> Description of the task: Please reproduce all of the data exactly as it appears, but skip the pictures.
== Data for analysis
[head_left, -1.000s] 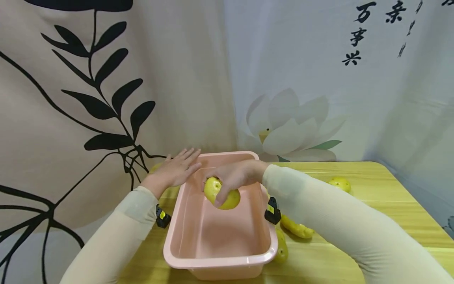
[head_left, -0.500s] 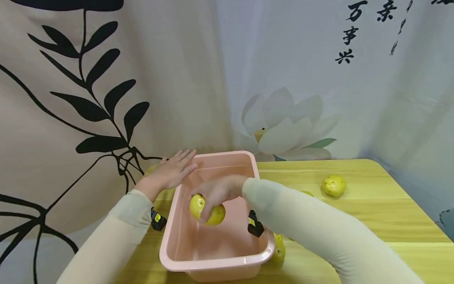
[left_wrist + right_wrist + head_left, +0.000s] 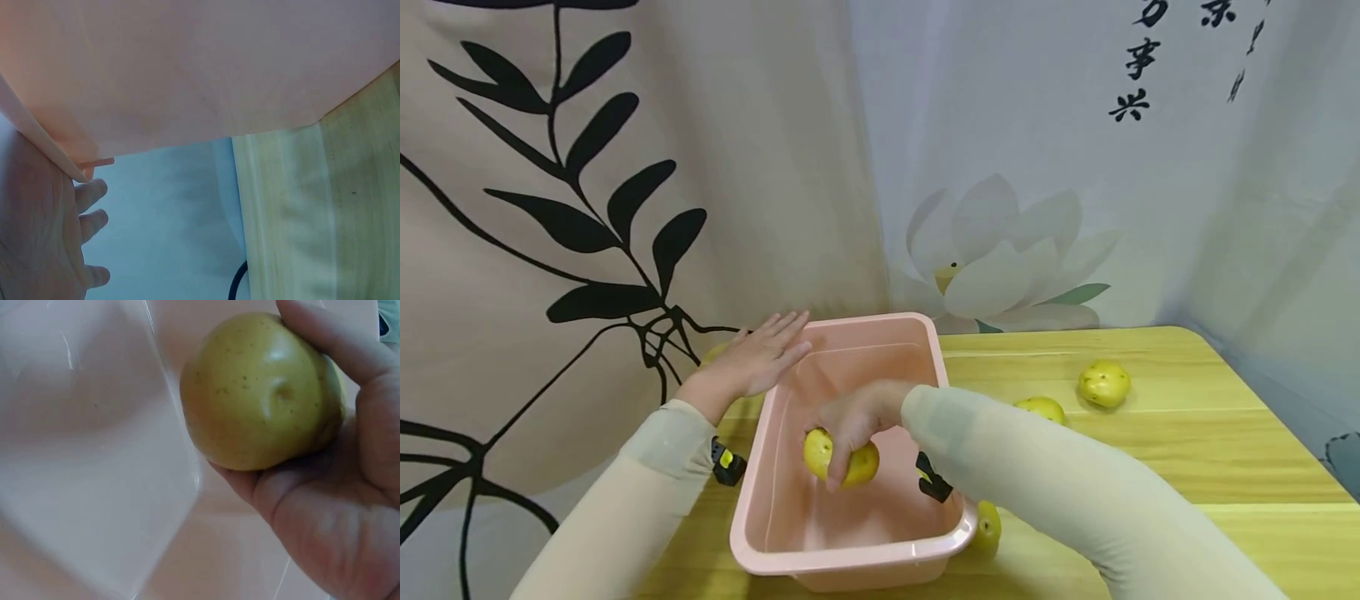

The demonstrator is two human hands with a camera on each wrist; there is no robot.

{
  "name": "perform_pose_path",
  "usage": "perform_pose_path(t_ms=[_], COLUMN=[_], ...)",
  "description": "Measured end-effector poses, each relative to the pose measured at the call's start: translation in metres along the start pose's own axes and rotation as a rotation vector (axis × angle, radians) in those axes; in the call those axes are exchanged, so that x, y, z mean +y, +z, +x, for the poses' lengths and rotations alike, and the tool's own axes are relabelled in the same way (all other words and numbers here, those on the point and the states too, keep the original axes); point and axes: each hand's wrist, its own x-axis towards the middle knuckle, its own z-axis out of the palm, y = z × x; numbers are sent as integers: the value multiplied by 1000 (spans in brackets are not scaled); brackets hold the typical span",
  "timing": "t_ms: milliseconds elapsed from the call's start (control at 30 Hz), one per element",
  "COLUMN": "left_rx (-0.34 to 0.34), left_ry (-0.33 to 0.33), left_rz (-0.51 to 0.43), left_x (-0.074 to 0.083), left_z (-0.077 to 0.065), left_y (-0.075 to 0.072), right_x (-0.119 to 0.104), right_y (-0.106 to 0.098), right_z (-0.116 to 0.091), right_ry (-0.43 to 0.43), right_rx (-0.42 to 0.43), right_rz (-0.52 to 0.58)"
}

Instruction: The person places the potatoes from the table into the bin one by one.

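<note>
A pink plastic basin (image 3: 842,563) stands on the wooden table. Inside it, above the floor, my right hand (image 3: 859,414) grips a yellow potato (image 3: 861,467), thumb on the near side. The right wrist view shows this potato (image 3: 250,394) close up, with small dark spots and a dimple, held between thumb and fingers over the pink floor. My left hand (image 3: 748,364) rests on the basin's left rim with its fingers straight. From below, the left wrist view shows the left palm (image 3: 40,219) against the rim; part of that hand is out of frame.
On the table right of the basin lie a potato (image 3: 1105,383) farther back, another potato (image 3: 1041,407) partly behind my right sleeve, and a third potato (image 3: 988,527) against the basin's side. A bit of yellow (image 3: 715,352) shows behind my left hand. A printed curtain (image 3: 775,167) hangs behind.
My right hand has moved lower and nearer within the basin, carrying the potato. My left hand stays on the rim. The whole head view has shifted slightly, and the far right potato is now uncovered.
</note>
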Motion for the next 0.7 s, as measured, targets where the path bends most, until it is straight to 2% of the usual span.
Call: perform_pose_path(t_ms=[300, 700], left_rx=[0, -16], left_ry=[0, 7], left_rz=[-4, -9], left_x=[-2, -3], left_z=[-2, 0], left_y=[-2, -1], right_x=[-1, 0], right_y=[1, 1], right_z=[2, 5], right_ry=[22, 15], right_rx=[19, 4], right_rz=[-23, 19])
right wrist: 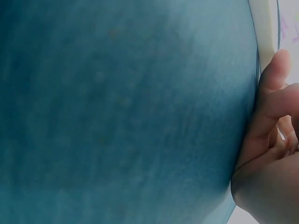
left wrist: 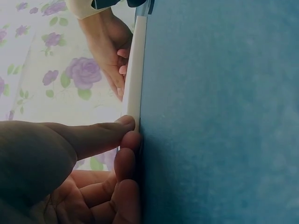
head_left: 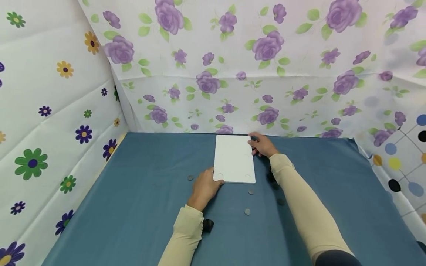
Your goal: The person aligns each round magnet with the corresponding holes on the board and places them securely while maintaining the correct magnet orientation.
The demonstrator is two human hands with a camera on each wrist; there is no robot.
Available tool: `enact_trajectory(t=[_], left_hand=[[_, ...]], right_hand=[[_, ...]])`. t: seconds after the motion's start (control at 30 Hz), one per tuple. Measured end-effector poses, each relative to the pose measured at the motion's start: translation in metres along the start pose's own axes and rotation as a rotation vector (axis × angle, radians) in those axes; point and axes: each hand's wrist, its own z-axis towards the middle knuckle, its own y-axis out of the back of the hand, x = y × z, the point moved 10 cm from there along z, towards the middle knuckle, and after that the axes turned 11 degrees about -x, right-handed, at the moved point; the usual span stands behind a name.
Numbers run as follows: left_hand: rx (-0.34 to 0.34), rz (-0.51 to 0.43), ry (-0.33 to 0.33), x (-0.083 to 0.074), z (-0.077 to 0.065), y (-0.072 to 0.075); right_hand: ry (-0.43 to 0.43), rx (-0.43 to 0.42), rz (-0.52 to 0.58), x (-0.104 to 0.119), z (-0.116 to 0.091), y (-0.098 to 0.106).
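Note:
A flat white rectangular board (head_left: 234,157) lies on the blue cloth close to the back wall, with two faint round marks near its front corners. My left hand (head_left: 205,187) grips its front left corner, the thumb along the near edge and the fingers at the left side. In the left wrist view, that hand's thumb and curled fingers (left wrist: 125,163) meet at the board's thin edge (left wrist: 135,74). At the far right corner my right hand (head_left: 263,145) holds the board by its edge. The right wrist view shows a fingertip (right wrist: 279,63) against the white edge (right wrist: 265,28).
Several small grey discs lie on the cloth: one disc (head_left: 190,177) left of the board, another disc (head_left: 251,192) just in front, a disc (head_left: 247,211) nearer, and a disc (head_left: 280,202) by the right forearm. A flowered wall sheet (head_left: 206,99) rises directly behind the board.

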Motion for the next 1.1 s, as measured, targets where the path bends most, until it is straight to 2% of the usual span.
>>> enact_trajectory(t=[0.17,0.43,0.67,0.83,1.1], left_hand=[[0.010,-0.010,0.010,0.003,-0.004,-0.004],[0.012,-0.014,0.029,0.006,-0.007,-0.003],[-0.005,0.006,0.011,0.003,-0.003,0.000],[0.003,0.016,0.013,0.002,-0.001,0.001],[0.027,0.015,-0.017,0.004,0.001,-0.002]], right_hand=[[0.000,-0.010,0.001,-0.002,-0.003,0.002],[-0.014,-0.006,-0.001,-0.003,-0.006,-0.003],[-0.006,-0.018,0.035,0.009,-0.008,0.001],[-0.015,-0.037,0.013,0.015,-0.011,0.003],[-0.028,-0.063,-0.038,0.010,-0.013,0.000]])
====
> Response:
[head_left, -1.000s] 
[head_left, -0.500s] 
[left_wrist + right_wrist + head_left, +0.000s] 

The demonstrator is two human hands with a camera on each wrist; there is no robot.

{
  "name": "perform_pose_path",
  "usage": "perform_pose_path(t_ms=[_], COLUMN=[_], ...)",
  "description": "Measured end-effector poses, each relative to the pose measured at the call's start: translation in metres along the start pose's own axes and rotation as a rotation vector (axis × angle, radians) in those axes; in the call those axes are exchanged, so that x, y, z mean +y, +z, +x, for the poses' lengths and rotations alike, and the tool's own axes are relabelled in the same way (all other words and numbers here, those on the point and the states too, keep the original axes); point and axes: each hand's wrist, its own x-axis towards the middle knuckle, its own z-axis out of the palm, y = z × x; numbers are sent as integers: the value multiplied by 1000 (spans in brackets are not scaled); brackets hold the typical span",
  "timing": "t_ms: milliseconds elapsed from the call's start (control at 30 Hz), one per element",
  "COLUMN": "left_rx (-0.34 to 0.34), left_ry (-0.33 to 0.33), left_rz (-0.51 to 0.43), left_x (-0.074 to 0.083), left_z (-0.077 to 0.065), left_y (-0.075 to 0.072), right_x (-0.119 to 0.104), right_y (-0.106 to 0.098), right_z (-0.116 to 0.091), right_ry (-0.43 to 0.43), right_rx (-0.42 to 0.43), right_rz (-0.52 to 0.58)"
}

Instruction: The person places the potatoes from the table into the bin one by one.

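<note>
A pink plastic basin (image 3: 842,563) stands on the wooden table. Inside it, above the floor, my right hand (image 3: 859,414) grips a yellow potato (image 3: 861,467), thumb on the near side. The right wrist view shows this potato (image 3: 250,394) close up, with small dark spots and a dimple, held between thumb and fingers over the pink floor. My left hand (image 3: 748,364) rests on the basin's left rim with its fingers straight. From below, the left wrist view shows the left palm (image 3: 40,219) against the rim; part of that hand is out of frame.
On the table right of the basin lie a potato (image 3: 1105,383) farther back, another potato (image 3: 1041,407) partly behind my right sleeve, and a third potato (image 3: 988,527) against the basin's side. A bit of yellow (image 3: 715,352) shows behind my left hand. A printed curtain (image 3: 775,167) hangs behind.
My right hand has moved lower and nearer within the basin, carrying the potato. My left hand stays on the rim. The whole head view has shifted slightly, and the far right potato is now uncovered.
</note>
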Motion for the next 0.7 s, as measured, targets where the path bends most, until it is straight to 2% of the usual span.
Call: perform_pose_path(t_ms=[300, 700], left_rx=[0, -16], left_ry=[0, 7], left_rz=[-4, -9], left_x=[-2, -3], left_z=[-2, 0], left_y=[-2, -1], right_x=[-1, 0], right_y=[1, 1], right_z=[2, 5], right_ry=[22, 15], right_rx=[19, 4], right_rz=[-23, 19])
right wrist: 
left wrist: 
head_left: 
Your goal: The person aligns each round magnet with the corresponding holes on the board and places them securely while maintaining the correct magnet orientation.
The demonstrator is two human hands with a camera on each wrist; there is no robot.
Available tool: `enact_trajectory(t=[_], left_hand=[[_, ...]], right_hand=[[_, ...]])`. t: seconds after the motion's start (control at 30 Hz), one per tuple. Measured end-effector poses, each relative to the pose measured at the motion's start: translation in metres along the start pose's own axes and rotation as a rotation vector (axis × angle, radians) in those axes; point and axes: each hand's wrist, its own z-axis towards the middle knuckle, its own y-axis out of the back of the hand, x = y × z, the point moved 10 cm from there along z, towards the middle knuckle, and after that the axes turned 11 degrees about -x, right-handed, at the moved point; the usual span stands behind a name.
Numbers run as follows: left_hand: rx (-0.34 to 0.34), rz (-0.51 to 0.43), ry (-0.33 to 0.33), x (-0.083 to 0.074), z (-0.077 to 0.065), y (-0.072 to 0.075); right_hand: ry (-0.43 to 0.43), rx (-0.43 to 0.42), rz (-0.52 to 0.58), x (-0.104 to 0.119), z (-0.116 to 0.091), y (-0.098 to 0.106).
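Note:
A flat white rectangular board (head_left: 234,157) lies on the blue cloth close to the back wall, with two faint round marks near its front corners. My left hand (head_left: 205,187) grips its front left corner, the thumb along the near edge and the fingers at the left side. In the left wrist view, that hand's thumb and curled fingers (left wrist: 125,163) meet at the board's thin edge (left wrist: 135,74). At the far right corner my right hand (head_left: 263,145) holds the board by its edge. The right wrist view shows a fingertip (right wrist: 279,63) against the white edge (right wrist: 265,28).
Several small grey discs lie on the cloth: one disc (head_left: 190,177) left of the board, another disc (head_left: 251,192) just in front, a disc (head_left: 247,211) nearer, and a disc (head_left: 280,202) by the right forearm. A flowered wall sheet (head_left: 206,99) rises directly behind the board.
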
Motion for the next 1.1 s, as measured, targets where the path bends most, until it is straight to 2% of the usual span.
>>> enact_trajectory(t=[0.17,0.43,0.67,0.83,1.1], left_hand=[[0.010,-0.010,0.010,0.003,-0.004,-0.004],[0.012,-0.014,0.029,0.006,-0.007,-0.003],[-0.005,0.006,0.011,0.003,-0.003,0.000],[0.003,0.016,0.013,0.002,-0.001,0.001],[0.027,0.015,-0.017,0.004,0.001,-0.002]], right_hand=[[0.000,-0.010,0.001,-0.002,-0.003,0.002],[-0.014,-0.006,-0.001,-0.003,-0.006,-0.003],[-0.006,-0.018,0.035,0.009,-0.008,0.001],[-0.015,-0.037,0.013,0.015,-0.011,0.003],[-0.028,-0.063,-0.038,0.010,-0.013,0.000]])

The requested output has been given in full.